- [Task statement]: Quote the listing below in its entirety.

[Supplied data — start]

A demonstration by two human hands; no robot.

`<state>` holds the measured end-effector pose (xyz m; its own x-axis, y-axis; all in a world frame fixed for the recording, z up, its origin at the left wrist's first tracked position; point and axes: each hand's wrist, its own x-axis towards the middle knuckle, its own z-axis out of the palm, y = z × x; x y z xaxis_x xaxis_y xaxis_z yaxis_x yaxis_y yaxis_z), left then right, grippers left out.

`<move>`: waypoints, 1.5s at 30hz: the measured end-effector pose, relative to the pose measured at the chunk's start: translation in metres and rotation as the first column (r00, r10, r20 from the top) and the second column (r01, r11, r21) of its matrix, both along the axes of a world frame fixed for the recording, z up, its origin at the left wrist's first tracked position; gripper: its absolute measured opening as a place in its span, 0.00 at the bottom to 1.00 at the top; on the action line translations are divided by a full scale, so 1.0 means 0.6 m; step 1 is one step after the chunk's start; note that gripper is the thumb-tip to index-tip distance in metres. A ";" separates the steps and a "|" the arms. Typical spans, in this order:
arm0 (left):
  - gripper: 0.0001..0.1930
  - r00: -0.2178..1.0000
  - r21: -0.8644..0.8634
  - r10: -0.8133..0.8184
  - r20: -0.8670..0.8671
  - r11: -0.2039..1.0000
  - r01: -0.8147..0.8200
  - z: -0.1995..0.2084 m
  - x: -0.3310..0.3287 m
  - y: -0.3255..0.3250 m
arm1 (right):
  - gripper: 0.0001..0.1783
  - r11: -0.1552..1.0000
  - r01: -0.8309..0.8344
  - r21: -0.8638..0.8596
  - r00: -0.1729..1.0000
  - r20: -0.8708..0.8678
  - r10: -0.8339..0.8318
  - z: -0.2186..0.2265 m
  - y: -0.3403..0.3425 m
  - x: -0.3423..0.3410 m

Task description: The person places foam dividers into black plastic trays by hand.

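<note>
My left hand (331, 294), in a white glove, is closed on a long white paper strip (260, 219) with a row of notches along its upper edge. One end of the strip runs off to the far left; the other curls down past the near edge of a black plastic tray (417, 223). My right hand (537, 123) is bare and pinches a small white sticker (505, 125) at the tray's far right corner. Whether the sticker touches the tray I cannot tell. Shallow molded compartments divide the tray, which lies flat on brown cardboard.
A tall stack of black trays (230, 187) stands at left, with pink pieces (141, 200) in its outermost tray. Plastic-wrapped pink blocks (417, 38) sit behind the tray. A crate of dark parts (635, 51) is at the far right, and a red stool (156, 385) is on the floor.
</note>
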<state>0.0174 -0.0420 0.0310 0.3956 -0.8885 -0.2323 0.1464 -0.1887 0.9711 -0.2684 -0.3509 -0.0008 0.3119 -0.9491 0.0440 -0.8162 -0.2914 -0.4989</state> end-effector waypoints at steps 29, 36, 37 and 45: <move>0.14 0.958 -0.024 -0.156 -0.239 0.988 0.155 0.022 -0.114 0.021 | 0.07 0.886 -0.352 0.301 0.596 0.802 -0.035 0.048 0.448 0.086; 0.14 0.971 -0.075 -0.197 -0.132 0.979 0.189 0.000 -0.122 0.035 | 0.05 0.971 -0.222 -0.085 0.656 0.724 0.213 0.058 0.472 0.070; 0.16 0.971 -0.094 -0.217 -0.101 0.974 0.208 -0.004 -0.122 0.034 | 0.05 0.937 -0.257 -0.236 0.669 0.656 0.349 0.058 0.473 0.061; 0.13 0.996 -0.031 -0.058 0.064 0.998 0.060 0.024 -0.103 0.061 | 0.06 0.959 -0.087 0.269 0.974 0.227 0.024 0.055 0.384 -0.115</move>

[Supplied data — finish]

- [Result of this exercise]:
A demonstration by two human hands; no robot.

`<state>` holds the measured end-effector pose (xyz m; its own x-axis, y-axis; all in a world frame fixed for the recording, z up, its origin at the left wrist's first tracked position; point and axes: each hand's wrist, its own x-axis towards the middle knuckle, its own z-axis out of the palm, y = z × x; x y z xaxis_x xaxis_y xaxis_z yaxis_x yaxis_y yaxis_z), left then right, grippers left out.

`<move>`: waypoints, 1.5s at 30hz: the measured end-effector pose, relative to the pose measured at the chunk's start: translation in metres and rotation as the first column (r00, r10, r20 from the top) and the second column (r01, r11, r21) of its matrix, both along the axes of a world frame fixed for the recording, z up, its origin at the left wrist's first tracked position; gripper: its absolute measured opening as a place in its span, 0.00 at the bottom to 1.00 at the top; on the action line translations are divided by a full scale, so 1.0 means 0.6 m; step 1 is one step after the chunk's start; note that gripper is the thumb-tip to index-tip distance in metres. A ";" separates the steps and a "|" the arms. Typical spans, in this order:
arm0 (left):
  - gripper: 0.0001..0.1930
  - r00: -0.2178..1.0000
  - r21: -0.8644..0.8634
  - r10: -0.8133..0.8184
  - r20: -0.8670..0.8671
  - r11: -0.2039..1.0000
  - r01: -0.8147..0.8200
  - z: -0.1995..0.2084 m
  - x: -0.3310..0.3287 m
  - y: -0.3255..0.3250 m
arm1 (right):
  - gripper: 0.0001..0.1783
  - r11: -0.1552..1.0000
  - r01: -0.8309..0.8344
  - r21: -0.8638..0.8596
  - r00: -0.1729..1.0000
  - r20: -0.8708..0.8678
  - r10: -0.8339..0.8318
  - z: -0.2186..0.2265 m
  - y: -0.3403..0.3425 m
  - x: -0.3423..0.3410 m

Task description: The person places foam dividers into black plastic trays by hand.

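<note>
My left hand (331, 294), in a white glove, is closed on a long white paper strip (260, 219) with a row of notches along its upper edge. One end of the strip runs off to the far left; the other curls down past the near edge of a black plastic tray (417, 223). My right hand (537, 123) is bare and pinches a small white sticker (505, 125) at the tray's far right corner. Whether the sticker touches the tray I cannot tell. Shallow molded compartments divide the tray, which lies flat on brown cardboard.
A tall stack of black trays (230, 187) stands at left, with pink pieces (141, 200) in its outermost tray. Plastic-wrapped pink blocks (417, 38) sit behind the tray. A crate of dark parts (635, 51) is at the far right, and a red stool (156, 385) is on the floor.
</note>
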<state>0.0174 -0.0420 0.0310 0.3956 -0.8885 -0.2323 0.1464 -0.1887 0.9711 -0.2684 -0.3509 -0.0008 0.3119 -0.9491 0.0440 -0.8162 -0.2914 -0.4989</state> end-effector waypoints at steps 29, 36, 37 and 45: <move>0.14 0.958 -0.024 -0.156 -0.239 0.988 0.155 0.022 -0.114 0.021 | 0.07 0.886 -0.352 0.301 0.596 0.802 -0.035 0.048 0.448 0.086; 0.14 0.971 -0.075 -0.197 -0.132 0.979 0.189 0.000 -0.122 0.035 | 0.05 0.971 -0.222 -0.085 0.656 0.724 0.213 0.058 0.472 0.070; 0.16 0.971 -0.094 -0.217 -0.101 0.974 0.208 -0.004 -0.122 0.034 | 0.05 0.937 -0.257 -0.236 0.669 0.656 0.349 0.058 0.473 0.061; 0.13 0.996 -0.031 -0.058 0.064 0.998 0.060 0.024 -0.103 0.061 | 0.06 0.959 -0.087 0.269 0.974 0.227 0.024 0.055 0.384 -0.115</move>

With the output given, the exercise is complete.